### [Work instructions]
In the records below, find each line holding the word "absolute" and copy it.

Stored items
——————————

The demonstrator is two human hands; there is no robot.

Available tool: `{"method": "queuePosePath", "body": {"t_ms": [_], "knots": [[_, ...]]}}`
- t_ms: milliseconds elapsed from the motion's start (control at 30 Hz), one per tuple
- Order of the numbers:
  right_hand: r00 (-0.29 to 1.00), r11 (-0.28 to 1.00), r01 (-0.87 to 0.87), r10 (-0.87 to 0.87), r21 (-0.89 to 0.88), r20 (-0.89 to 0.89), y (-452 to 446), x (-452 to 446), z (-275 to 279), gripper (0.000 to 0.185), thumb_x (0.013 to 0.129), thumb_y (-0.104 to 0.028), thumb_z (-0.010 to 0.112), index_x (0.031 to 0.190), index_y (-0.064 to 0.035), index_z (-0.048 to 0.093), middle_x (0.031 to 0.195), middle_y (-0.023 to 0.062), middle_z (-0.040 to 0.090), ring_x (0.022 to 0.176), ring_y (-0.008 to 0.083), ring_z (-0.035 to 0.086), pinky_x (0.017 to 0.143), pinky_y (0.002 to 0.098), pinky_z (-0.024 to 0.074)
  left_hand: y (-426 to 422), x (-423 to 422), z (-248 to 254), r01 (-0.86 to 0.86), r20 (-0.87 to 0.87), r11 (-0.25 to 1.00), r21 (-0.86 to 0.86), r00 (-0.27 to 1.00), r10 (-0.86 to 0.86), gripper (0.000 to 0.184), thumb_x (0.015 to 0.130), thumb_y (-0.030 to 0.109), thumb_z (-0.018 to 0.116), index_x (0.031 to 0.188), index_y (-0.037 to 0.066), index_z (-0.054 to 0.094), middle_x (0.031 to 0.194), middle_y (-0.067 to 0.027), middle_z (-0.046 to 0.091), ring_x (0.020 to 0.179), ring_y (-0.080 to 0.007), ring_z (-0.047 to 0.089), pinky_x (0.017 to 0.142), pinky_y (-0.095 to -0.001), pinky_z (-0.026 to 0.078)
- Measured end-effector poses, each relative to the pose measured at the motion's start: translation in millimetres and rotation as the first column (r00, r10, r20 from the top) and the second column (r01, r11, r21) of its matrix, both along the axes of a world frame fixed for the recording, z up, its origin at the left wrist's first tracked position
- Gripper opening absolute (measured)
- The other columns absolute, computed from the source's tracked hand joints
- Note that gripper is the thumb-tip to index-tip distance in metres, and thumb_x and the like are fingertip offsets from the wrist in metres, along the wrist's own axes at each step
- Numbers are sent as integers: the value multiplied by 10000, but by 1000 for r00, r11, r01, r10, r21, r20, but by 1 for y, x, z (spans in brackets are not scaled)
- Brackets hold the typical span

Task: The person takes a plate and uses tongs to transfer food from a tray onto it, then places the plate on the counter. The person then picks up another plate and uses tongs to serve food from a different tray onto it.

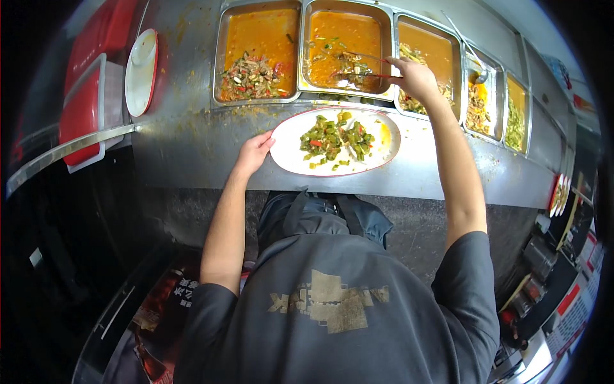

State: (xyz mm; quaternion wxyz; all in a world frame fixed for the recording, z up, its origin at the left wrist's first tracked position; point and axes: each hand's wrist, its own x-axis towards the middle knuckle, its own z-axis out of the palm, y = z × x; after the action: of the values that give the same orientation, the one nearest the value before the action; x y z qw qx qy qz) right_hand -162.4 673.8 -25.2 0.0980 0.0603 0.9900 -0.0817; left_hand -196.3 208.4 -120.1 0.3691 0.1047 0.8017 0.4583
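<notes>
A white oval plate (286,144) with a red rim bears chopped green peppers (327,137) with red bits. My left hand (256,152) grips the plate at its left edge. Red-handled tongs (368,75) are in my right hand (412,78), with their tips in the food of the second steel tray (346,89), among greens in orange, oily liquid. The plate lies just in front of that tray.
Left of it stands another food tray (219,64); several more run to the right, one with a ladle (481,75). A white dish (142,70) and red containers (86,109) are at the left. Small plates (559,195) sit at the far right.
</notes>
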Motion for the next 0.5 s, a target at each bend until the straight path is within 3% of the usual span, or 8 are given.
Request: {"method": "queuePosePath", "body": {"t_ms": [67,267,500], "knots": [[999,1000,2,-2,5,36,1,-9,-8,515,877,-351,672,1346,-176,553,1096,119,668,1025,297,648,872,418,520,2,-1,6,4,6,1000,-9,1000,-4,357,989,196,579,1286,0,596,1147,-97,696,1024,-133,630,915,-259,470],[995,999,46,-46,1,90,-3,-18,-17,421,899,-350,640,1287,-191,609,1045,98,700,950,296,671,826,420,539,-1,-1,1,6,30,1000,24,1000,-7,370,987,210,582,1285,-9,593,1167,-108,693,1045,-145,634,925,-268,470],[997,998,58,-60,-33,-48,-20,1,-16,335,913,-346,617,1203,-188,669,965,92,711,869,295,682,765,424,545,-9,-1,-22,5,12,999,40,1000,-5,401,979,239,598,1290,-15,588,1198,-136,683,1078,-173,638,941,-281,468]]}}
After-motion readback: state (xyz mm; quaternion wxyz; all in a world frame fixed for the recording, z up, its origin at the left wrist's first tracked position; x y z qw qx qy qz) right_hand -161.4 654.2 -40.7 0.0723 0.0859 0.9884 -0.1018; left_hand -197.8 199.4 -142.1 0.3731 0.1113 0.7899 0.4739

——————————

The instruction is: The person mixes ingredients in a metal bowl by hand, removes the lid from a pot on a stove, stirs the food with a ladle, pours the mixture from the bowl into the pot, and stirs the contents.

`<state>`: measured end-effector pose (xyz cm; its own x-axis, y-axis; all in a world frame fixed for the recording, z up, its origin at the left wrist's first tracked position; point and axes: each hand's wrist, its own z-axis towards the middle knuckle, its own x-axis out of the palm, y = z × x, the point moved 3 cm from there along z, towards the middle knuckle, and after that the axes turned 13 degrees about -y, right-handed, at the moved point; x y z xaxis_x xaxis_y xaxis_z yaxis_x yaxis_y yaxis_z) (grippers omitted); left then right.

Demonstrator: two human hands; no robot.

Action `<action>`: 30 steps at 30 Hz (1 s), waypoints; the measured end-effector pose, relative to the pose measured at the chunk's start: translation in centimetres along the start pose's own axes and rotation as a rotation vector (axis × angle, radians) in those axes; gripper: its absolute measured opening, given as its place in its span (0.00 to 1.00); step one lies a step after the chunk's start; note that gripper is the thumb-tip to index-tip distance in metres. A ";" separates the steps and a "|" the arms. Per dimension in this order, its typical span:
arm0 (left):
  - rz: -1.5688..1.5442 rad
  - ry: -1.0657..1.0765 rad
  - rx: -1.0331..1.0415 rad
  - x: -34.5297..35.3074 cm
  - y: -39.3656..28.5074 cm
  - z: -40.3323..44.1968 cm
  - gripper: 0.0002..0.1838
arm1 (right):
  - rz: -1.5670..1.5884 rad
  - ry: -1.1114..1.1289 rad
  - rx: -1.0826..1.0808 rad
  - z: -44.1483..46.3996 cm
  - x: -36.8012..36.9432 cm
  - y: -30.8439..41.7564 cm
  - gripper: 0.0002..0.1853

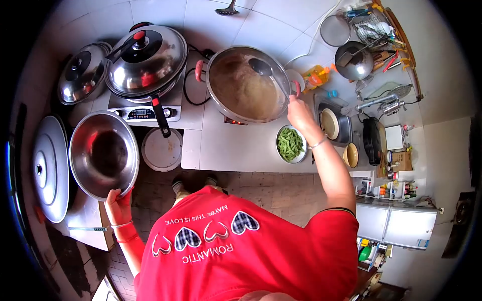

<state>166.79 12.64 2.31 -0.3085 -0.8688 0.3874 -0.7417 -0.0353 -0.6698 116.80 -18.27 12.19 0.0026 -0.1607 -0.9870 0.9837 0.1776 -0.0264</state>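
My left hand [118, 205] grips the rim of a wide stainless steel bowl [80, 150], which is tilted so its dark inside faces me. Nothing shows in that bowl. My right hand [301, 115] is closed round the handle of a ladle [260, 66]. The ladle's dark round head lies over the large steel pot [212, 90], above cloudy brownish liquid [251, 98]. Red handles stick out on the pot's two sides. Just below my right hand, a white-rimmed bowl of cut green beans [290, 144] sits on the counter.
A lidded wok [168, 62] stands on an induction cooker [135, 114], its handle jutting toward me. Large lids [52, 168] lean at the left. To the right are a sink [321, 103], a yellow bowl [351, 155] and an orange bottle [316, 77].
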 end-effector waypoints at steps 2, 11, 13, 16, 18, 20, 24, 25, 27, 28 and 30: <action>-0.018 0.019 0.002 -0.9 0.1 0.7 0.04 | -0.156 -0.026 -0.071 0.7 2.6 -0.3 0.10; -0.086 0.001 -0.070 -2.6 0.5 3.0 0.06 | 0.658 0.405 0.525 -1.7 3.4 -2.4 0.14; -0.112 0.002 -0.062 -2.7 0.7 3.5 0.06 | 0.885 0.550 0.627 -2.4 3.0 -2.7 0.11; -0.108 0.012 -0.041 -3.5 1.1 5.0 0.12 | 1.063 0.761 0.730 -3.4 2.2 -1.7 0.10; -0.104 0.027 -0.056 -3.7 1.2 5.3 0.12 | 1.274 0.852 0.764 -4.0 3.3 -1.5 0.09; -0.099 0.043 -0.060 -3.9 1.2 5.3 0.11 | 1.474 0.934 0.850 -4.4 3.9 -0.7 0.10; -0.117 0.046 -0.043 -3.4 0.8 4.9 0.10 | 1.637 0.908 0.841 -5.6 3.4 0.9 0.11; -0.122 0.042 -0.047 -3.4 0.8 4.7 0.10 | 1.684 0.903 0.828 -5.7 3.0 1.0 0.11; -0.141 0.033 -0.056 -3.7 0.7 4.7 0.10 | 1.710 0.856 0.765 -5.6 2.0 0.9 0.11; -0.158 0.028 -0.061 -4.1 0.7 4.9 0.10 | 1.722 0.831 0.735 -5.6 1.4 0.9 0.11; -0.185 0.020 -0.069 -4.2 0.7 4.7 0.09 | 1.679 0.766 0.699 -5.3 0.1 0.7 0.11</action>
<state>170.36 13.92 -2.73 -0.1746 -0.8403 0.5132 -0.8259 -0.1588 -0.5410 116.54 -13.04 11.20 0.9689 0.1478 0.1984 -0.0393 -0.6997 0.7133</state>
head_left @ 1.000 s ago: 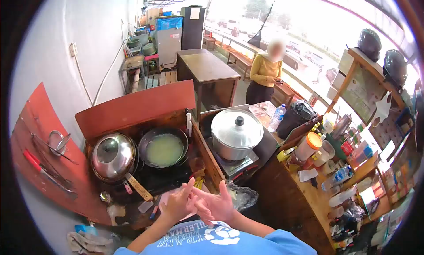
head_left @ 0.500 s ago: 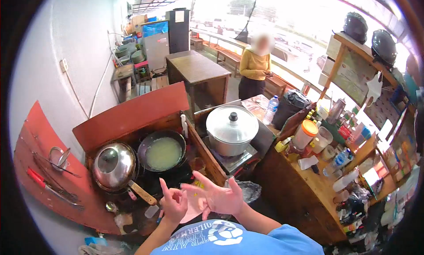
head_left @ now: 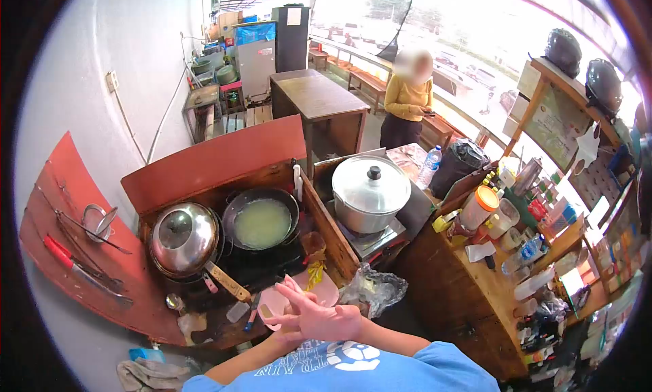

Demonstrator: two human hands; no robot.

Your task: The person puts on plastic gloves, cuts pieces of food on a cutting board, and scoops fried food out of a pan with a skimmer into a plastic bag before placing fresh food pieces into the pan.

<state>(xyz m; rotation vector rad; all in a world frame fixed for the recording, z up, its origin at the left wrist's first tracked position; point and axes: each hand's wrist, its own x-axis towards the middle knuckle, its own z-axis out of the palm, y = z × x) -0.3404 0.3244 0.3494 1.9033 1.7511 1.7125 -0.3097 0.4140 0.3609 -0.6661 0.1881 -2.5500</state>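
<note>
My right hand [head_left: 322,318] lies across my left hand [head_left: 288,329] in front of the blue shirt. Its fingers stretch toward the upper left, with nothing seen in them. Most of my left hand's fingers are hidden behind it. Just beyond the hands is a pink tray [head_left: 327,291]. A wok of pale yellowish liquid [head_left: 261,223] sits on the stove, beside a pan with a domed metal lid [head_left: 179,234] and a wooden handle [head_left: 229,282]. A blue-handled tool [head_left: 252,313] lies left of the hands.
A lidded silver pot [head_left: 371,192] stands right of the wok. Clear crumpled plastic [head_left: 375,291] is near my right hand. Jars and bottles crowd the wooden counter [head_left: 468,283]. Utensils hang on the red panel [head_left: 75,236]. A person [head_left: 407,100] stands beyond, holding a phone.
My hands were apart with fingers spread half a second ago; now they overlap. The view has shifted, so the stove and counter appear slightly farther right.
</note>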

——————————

### [Completed task]
- Gripper opening absolute (measured)
- The other columns absolute, computed from the source's tracked hand joints
Action `<action>`: 30 steps at 30 Hz (1 s), waypoints; the measured end-effector pose, relative to the pose measured at the chunk's start: translation in centimetres along the start pose's own axes and rotation as a rotation vector (axis × angle, radians) in those axes; gripper: its absolute measured opening, given as its place in its span (0.00 to 1.00); step one lies a step after the chunk's start; note that gripper is the thumb-tip to index-tip distance in metres. A ";" separates the steps and a "|" the arms. Per dimension in this order, its typical span:

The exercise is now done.